_Directions for this task_. Please reproduce exactly the lines that begin the listing below, up to and including the line where "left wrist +" occurs.
Supplied material START
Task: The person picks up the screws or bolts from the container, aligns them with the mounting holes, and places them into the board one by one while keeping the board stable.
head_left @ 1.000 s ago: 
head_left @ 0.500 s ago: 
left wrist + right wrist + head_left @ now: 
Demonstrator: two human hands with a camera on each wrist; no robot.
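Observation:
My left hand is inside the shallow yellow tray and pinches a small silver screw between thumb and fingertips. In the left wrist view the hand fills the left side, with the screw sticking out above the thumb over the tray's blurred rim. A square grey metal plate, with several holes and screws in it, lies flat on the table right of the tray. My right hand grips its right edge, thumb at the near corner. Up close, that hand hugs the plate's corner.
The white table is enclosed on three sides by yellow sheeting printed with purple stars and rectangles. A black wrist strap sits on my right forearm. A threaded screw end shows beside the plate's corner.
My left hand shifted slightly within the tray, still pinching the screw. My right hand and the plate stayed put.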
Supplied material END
_Task output_.
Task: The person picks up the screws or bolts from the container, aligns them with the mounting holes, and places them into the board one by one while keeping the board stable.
head_left @ 1.000 s ago: 
head_left @ 0.500 s ago: 
left wrist + right wrist + head_left @ now: 

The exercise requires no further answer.